La norma prevede scadenze più strette per le indagini preliminari, con la possibilità di chiedere una sola proroga alle indagini, per un termine non superiore ai sei mesi. I tempi saranno di «sei mesi dalla data in cui il nome della persona alla quale il reato è attribuito è iscritto nel registro delle notizie di reato per i reati puniti con la sola pena pecuniaria o con la pena detentiva non superiore nel massimo a tre anni sola o congiunta alla pena pecuniaria; un anno e sei mesi dalla stessa data quando si procede per taluno dei delitti indicati nell’articolo 407, comma 2, del codice di procedura penale; un anno dalla stessa data in tutti gli altri casi». Ma è previsto anche un più ampio ricorso a riti alternativi, con l’aumento del limite di pena per il patteggiamento a otto anni di reclusione e l’esclusione dai riti speciali per reati come strage, omicidio, infanticidio.

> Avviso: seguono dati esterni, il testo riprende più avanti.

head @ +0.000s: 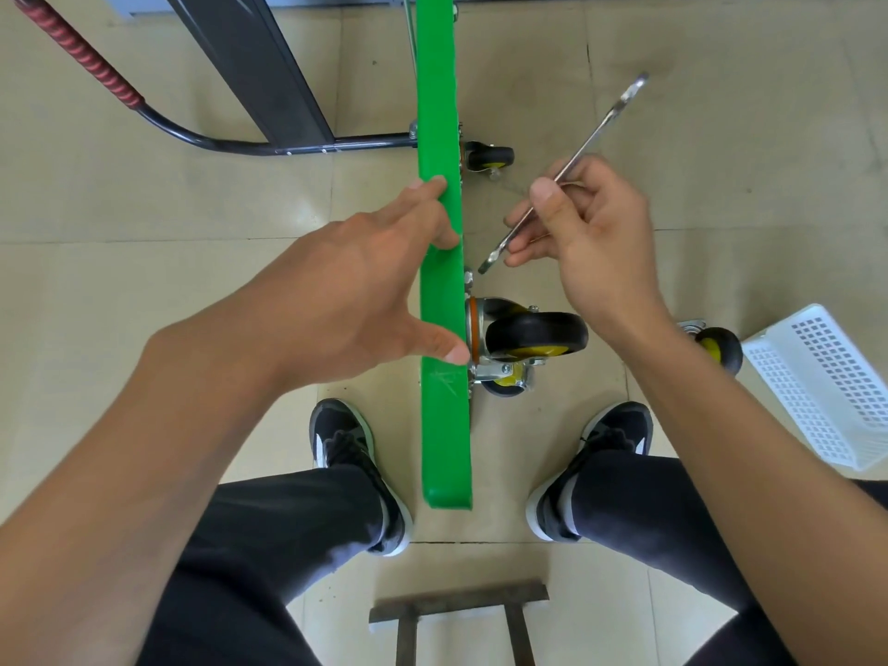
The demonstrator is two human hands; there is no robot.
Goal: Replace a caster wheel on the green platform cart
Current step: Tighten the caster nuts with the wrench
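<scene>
The green platform cart [442, 290] stood on its edge on the tiled floor [144, 290], its deck running away from the person between the two shoes, with the near caster wheel [536, 335] (black tyre, yellow hub) jutting out to the right of the deck. The left hand [355, 290] rested on the deck's upper edge just left of that caster, fingers straight and spread, thumb tip close to the caster's mounting plate. The right hand [584, 233] hovered just above and beyond the caster, fingers and thumb curled round a slim metal wrench [572, 165] whose lower end pointed down toward the deck near the mount. A second caster [487, 157] sat farther along the deck. A loose caster [718, 349] lay on the floor to the right, beside a white plastic basket [826, 391].
</scene>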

Per l’accesso all’abbreviato condizionato non si guarderà solo al principio di economia processuale, ma anche ai requisiti di rilevanza e novità dell’integrazione probatoria. La bozza prevede anche una scala di priorità nella formazione dei ruoli di udienza e nella trattazione dei processi, con precedenza assoluta per i processi relativi ai delitti colposi di comune pericolo. Nella riforma, infine, verrà ridisegnata anche la geografia del Csm, che potrebbe essere composto da 20 togati ( oggi sono 16) e 10 laici ( oggi 8), per un totale di 30 membri. Salta l’ipotesi di nomina tramite sorteggio: il voto dei membri togati avverrà in 19 collegi che verranno definiti dal ministero della Giustizia. Passa al primo turno chi raccoglierà la maggioranza dei voti, altrimenti è previsto il ballottaggio con i due candidati più votati.

«Come ministro della Giustizia ha sottolineato Bonafede - sto portando avanti un ampliamento della pianta organica dei magistrati che non si è mai visto nella storia della Repubblica». Il riferimento è ai circa 600 posti in più per i magistrati e a un piano di assunzioni di circa 9mila unità per gli uffici giudiziari. La prossima settimana, ha annunciato infine, verrà inoltre istituito un tavolo permanente all’interno del ministero per la valutazione dell’impatto delle leggi sul sistema giustizia.